DreamerV3: Model-Based RL Algorithm

Updated 10 December 2025

DreamerV3 is a model-based reinforcement learning algorithm that utilizes compact latent world models to enable efficient policy optimization through imagined rollouts.
It employs an RSSM architecture with parallel-trained encoder, actor, and critic components, ensuring robustness across continuous control, visual tasks, and sparse-reward environments.
Empirical results in applications like traffic signal control and pixel-based tasks highlight its sample efficiency and generality using minimal, domain-invariant hyperparameter tuning.

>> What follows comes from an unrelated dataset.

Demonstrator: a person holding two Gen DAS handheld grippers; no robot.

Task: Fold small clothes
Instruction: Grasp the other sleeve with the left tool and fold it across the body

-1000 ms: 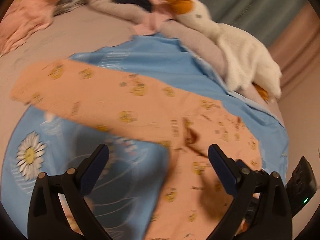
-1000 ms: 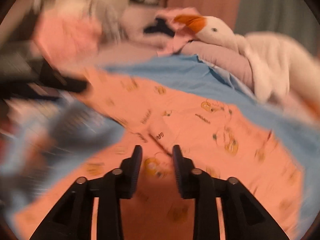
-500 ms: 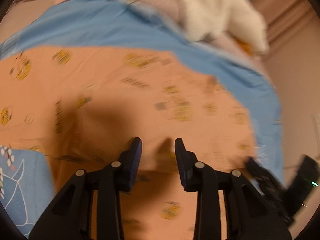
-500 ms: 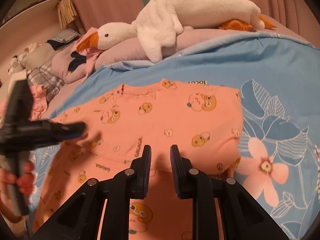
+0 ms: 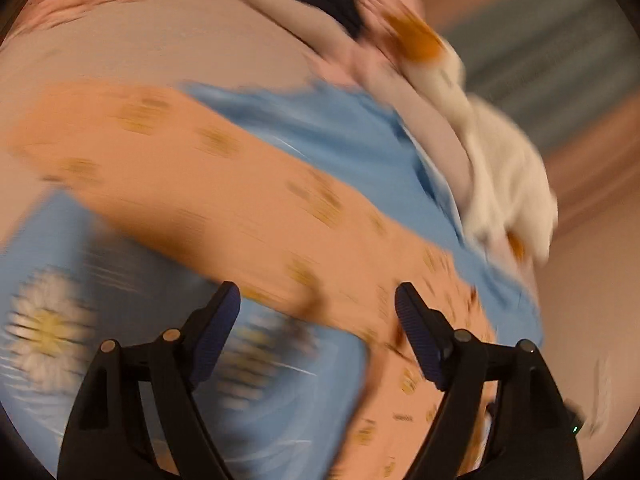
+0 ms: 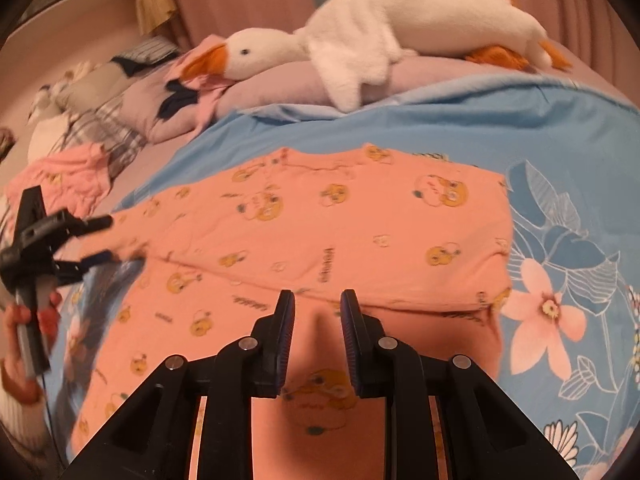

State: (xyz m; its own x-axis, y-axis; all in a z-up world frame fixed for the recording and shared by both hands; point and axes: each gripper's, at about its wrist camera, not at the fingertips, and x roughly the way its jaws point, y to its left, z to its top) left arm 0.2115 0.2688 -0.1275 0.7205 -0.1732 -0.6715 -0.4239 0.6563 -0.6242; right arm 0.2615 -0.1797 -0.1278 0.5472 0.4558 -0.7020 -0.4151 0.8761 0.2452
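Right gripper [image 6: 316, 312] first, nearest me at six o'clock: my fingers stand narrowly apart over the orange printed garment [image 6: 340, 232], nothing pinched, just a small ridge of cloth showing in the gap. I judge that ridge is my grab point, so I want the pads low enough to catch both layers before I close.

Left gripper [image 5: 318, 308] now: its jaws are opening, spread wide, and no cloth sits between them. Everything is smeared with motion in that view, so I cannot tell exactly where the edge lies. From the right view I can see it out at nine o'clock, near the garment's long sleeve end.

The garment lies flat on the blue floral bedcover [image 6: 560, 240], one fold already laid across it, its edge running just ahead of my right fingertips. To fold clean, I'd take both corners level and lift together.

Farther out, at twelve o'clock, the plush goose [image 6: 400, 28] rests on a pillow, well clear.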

DreamerV3 is a general-purpose model-based reinforcement learning (RL) algorithm that learns compact latent world models to enable efficient policy optimization via imagined rollouts in latent space. The architecture is designed to be robust across a wide range of high-dimensional RL tasks, including continuous control, visual domains, and sparse-reward challenges such as Minecraft diamond collection, all without domain-specific hyperparameter tuning (Hafner et al., 2023).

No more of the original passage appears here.